• _Your task_:
Go through the records underneath and count the lines that include the string "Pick". Give nothing but the number.

++++++++++++++++++++

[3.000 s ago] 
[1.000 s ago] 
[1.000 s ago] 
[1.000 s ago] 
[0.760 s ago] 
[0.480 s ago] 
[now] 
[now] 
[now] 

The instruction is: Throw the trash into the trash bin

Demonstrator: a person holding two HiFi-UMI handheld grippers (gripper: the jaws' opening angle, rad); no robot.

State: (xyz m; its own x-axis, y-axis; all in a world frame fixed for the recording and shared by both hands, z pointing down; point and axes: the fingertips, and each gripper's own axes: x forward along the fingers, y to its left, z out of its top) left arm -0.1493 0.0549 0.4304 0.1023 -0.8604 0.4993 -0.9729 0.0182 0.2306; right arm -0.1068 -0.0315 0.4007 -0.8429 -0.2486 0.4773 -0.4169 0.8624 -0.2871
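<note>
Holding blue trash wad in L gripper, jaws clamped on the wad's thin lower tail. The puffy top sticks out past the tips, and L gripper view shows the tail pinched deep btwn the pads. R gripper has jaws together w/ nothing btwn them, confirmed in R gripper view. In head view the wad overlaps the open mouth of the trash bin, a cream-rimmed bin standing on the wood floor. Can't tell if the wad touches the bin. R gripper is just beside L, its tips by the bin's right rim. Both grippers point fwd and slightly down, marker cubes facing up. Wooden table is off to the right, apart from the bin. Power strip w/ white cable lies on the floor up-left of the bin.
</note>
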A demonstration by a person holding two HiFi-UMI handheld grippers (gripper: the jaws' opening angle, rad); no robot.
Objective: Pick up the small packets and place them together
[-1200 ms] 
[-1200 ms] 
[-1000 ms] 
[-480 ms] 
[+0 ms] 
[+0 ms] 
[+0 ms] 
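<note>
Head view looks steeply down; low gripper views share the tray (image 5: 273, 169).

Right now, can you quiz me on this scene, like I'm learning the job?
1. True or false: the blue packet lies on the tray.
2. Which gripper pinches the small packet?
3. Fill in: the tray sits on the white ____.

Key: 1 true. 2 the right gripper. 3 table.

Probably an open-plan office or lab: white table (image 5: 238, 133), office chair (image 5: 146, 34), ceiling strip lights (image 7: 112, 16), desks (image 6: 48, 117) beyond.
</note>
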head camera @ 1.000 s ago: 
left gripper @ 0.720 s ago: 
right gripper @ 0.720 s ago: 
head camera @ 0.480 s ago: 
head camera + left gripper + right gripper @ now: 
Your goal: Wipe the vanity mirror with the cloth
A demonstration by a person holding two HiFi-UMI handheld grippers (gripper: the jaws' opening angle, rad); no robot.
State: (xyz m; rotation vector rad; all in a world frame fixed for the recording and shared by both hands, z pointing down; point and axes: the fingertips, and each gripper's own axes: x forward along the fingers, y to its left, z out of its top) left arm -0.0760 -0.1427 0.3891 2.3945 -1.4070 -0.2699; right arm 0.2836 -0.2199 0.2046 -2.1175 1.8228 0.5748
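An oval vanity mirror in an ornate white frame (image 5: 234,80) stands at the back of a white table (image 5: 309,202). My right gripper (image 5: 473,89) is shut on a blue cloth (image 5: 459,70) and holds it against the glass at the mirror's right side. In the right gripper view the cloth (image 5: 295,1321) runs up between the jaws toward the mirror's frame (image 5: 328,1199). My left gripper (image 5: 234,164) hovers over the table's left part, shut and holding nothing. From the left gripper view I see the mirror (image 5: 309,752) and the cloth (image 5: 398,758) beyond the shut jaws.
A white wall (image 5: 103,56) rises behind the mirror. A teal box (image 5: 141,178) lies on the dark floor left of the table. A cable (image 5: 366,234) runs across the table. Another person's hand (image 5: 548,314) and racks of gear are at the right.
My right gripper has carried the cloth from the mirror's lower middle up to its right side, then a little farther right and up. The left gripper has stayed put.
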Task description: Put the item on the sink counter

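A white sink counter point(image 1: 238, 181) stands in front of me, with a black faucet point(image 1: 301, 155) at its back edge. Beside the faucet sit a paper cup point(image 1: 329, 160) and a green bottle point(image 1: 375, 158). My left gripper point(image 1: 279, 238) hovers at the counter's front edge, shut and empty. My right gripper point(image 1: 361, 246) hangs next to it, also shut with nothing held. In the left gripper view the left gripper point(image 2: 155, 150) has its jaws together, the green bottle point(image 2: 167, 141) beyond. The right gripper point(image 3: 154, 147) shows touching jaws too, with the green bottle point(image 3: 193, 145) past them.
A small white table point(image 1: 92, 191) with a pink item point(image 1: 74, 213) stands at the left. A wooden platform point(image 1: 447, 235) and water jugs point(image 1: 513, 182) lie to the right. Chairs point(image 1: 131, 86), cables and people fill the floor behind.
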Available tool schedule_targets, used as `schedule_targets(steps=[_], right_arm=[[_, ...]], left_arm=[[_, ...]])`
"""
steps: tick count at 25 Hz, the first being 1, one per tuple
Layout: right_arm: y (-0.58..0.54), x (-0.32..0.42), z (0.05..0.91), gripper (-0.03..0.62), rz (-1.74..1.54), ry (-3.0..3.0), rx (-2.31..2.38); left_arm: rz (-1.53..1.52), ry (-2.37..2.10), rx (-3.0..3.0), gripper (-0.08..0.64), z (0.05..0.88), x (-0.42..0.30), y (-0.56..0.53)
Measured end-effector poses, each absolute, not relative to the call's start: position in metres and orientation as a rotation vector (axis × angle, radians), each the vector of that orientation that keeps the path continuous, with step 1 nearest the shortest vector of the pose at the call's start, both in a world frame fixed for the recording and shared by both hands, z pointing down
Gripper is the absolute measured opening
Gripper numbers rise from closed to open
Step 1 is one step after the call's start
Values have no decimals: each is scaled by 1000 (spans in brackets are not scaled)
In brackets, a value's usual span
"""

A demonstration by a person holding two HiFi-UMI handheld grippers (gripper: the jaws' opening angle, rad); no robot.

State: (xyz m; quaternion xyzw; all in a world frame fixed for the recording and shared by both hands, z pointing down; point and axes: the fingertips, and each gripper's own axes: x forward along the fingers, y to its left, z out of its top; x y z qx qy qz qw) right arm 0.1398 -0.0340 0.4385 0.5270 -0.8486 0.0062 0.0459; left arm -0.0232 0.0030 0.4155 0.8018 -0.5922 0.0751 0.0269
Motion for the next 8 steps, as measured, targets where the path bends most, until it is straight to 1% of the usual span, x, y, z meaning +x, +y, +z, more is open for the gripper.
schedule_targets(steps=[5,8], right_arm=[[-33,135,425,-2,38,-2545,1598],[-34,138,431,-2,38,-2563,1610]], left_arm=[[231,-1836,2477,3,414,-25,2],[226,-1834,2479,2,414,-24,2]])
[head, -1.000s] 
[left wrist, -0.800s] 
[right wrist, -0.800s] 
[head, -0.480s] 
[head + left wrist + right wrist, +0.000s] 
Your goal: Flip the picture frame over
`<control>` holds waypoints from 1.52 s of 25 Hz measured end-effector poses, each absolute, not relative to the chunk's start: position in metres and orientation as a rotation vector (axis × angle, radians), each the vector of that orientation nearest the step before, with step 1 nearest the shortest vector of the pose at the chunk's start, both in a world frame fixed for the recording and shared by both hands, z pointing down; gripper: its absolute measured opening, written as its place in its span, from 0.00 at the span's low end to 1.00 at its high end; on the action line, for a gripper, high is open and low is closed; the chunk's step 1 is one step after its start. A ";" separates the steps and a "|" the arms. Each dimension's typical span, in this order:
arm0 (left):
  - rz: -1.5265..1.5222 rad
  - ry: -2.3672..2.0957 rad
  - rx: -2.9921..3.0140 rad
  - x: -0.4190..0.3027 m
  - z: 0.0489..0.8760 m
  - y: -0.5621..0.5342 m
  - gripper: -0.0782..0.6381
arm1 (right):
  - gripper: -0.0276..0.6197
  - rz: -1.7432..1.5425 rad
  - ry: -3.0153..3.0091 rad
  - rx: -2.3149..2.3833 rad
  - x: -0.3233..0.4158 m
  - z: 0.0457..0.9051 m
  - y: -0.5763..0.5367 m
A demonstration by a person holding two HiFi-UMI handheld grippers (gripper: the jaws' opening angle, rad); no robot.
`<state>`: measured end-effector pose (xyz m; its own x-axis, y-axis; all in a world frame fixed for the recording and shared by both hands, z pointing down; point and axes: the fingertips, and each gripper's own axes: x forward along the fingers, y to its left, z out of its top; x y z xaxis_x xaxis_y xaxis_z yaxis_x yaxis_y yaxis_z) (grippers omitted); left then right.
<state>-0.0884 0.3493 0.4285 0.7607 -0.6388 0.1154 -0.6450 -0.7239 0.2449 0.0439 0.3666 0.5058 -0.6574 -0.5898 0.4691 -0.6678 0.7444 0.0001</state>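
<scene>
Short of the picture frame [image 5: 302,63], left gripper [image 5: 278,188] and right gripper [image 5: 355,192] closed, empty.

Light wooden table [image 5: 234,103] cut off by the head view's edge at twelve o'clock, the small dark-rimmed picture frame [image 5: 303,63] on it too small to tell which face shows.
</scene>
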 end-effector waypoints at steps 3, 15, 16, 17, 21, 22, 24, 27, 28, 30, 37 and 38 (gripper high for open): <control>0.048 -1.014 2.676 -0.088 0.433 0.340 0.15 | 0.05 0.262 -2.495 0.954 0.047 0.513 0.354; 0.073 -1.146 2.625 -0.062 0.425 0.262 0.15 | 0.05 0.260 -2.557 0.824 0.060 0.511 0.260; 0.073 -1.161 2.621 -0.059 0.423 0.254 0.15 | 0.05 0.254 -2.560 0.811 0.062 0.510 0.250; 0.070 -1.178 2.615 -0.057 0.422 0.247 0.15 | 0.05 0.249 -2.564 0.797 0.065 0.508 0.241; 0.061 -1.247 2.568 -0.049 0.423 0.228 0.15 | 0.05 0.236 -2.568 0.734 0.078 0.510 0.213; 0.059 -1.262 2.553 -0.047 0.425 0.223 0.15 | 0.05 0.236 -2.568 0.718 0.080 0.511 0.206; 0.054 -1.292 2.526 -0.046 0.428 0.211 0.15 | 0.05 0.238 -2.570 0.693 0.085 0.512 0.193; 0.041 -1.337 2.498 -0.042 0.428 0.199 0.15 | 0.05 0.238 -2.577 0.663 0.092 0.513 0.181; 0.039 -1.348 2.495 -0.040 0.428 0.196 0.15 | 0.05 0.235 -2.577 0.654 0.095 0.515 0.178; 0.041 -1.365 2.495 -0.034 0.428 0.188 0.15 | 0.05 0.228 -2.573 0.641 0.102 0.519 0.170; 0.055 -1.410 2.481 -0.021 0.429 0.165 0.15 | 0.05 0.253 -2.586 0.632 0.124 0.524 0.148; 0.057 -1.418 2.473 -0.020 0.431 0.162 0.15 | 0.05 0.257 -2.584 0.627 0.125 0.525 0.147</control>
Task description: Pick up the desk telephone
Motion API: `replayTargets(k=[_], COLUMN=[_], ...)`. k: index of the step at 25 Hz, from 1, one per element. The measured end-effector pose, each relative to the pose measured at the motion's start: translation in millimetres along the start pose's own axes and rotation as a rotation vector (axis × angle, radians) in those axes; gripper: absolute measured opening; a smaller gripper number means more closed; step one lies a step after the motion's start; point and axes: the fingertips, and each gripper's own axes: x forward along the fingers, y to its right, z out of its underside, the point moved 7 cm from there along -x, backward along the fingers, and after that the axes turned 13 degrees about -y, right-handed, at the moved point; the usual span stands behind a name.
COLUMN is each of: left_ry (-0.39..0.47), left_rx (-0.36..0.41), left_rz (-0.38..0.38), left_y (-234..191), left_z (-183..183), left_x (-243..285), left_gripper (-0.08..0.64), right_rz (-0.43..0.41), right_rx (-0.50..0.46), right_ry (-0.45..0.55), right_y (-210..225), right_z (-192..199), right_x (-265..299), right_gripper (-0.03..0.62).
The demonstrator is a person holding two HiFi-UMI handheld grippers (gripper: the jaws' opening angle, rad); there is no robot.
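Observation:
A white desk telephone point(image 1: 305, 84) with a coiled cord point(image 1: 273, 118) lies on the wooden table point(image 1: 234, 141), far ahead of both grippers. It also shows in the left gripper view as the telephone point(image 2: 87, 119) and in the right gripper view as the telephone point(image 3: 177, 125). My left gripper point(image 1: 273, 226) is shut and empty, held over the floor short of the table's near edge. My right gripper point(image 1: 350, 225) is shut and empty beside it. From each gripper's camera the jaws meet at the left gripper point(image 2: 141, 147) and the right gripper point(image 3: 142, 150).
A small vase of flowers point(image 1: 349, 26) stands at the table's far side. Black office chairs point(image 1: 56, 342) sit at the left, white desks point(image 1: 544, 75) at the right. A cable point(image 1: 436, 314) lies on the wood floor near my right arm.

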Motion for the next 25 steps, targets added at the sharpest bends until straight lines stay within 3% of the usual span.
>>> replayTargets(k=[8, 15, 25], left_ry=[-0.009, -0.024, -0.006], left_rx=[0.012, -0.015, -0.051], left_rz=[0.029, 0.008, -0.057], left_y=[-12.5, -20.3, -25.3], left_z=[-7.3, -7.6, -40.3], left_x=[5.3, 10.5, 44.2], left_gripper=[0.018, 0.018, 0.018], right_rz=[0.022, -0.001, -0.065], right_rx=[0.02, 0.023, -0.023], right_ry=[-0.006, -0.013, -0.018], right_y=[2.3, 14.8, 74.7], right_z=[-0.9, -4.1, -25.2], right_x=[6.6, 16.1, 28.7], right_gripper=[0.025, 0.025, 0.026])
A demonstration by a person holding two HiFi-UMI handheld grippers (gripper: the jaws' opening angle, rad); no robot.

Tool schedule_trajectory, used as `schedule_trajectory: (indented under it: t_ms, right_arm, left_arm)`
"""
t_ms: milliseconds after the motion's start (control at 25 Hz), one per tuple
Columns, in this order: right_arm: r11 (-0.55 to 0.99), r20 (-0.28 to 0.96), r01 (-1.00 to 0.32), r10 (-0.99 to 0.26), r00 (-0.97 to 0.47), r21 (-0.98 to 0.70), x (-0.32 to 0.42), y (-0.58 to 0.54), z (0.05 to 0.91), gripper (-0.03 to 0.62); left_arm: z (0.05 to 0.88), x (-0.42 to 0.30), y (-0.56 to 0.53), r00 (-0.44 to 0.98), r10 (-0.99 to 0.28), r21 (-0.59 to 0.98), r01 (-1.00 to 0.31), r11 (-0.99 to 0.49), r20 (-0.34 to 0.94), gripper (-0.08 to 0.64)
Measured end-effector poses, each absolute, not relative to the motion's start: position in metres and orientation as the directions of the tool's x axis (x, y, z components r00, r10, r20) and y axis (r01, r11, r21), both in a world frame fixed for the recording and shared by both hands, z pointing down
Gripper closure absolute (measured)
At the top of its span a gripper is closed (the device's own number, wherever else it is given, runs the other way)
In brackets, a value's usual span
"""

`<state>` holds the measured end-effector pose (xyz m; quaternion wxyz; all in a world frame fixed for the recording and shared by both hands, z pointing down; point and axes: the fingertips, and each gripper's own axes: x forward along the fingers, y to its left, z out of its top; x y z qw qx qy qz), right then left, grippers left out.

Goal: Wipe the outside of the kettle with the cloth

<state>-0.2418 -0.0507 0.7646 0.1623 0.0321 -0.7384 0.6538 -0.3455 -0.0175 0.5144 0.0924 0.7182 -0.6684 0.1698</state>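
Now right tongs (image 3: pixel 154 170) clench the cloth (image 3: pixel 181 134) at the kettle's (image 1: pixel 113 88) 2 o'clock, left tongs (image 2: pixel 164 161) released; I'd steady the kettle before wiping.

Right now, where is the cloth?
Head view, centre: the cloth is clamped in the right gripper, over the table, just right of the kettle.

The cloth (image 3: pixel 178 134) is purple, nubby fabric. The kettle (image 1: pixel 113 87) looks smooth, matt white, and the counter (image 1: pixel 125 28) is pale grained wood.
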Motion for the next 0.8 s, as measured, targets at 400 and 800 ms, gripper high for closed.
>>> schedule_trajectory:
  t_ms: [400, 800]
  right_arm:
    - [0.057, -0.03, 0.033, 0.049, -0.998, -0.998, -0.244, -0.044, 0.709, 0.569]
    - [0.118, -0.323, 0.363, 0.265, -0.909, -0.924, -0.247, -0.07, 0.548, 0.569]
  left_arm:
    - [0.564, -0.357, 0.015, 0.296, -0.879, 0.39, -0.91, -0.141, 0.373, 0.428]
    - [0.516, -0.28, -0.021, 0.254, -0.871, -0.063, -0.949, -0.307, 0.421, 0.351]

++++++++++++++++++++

• _Solution to the problem_:
2